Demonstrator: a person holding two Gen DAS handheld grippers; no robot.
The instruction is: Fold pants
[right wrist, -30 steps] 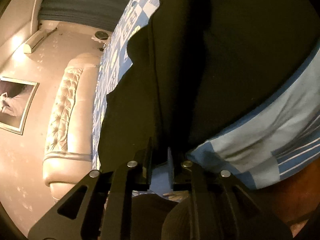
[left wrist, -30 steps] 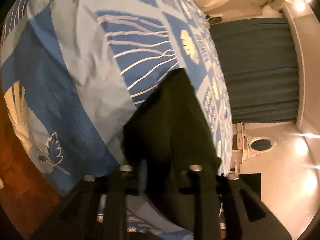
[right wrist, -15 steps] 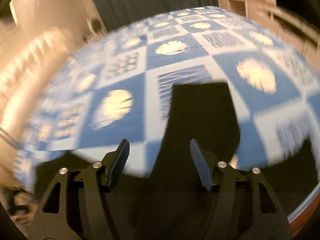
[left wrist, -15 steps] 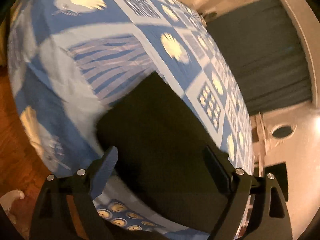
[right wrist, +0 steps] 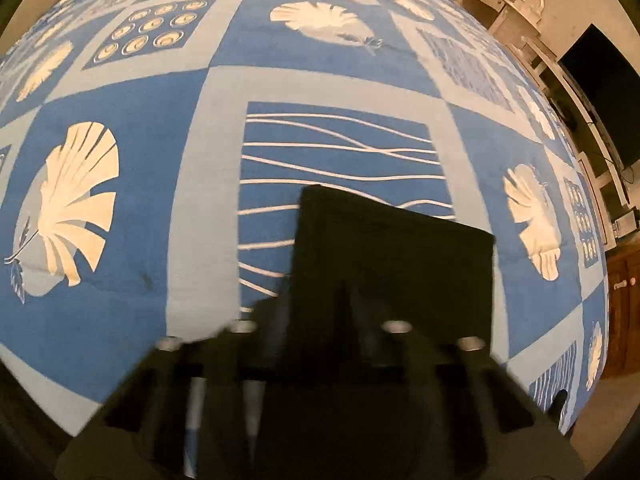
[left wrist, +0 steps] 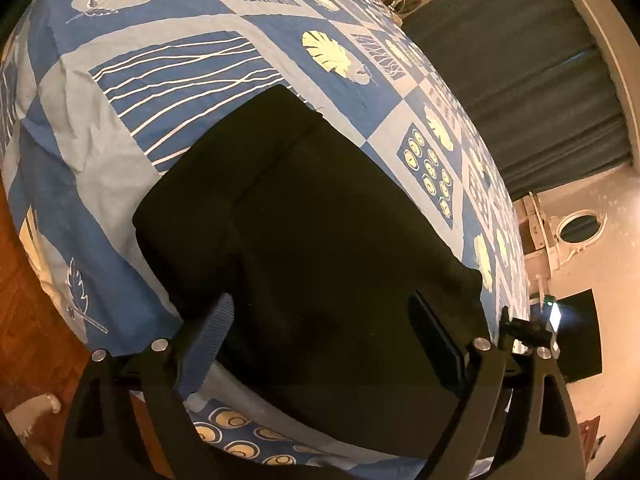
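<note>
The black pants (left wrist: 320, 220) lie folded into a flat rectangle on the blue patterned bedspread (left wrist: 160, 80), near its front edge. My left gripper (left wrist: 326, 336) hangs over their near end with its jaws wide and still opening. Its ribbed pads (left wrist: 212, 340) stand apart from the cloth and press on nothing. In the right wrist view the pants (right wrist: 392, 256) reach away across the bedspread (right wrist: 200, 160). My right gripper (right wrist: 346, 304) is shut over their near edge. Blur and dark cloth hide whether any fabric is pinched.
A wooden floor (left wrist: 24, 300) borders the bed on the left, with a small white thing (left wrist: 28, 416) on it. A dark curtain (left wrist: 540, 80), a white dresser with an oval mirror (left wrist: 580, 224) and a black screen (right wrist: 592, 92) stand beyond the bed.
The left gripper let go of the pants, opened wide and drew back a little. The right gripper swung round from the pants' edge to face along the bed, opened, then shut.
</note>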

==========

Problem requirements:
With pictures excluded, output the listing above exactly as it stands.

Task solution:
Demonstrator: a person holding two Gen DAS handheld grippers; no robot.
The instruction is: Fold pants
[right wrist, -30 steps] 
[left wrist, -30 steps] 
[right wrist, -15 steps] 
[left wrist, -15 steps] 
[right wrist, +0 steps] 
[left wrist, +0 steps] 
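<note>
The black pants (left wrist: 320, 220) lie folded into a flat rectangle on the blue patterned bedspread (left wrist: 160, 80), near its front edge. My left gripper (left wrist: 326, 336) hangs over their near end with its jaws wide and still opening. Its ribbed pads (left wrist: 212, 340) stand apart from the cloth and press on nothing. In the right wrist view the pants (right wrist: 392, 256) reach away across the bedspread (right wrist: 200, 160). My right gripper (right wrist: 346, 304) is shut over their near edge. Blur and dark cloth hide whether any fabric is pinched.
A wooden floor (left wrist: 24, 300) borders the bed on the left, with a small white thing (left wrist: 28, 416) on it. A dark curtain (left wrist: 540, 80), a white dresser with an oval mirror (left wrist: 580, 224) and a black screen (right wrist: 592, 92) stand beyond the bed.
The left gripper let go of the pants, opened wide and drew back a little. The right gripper swung round from the pants' edge to face along the bed, opened, then shut.
</note>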

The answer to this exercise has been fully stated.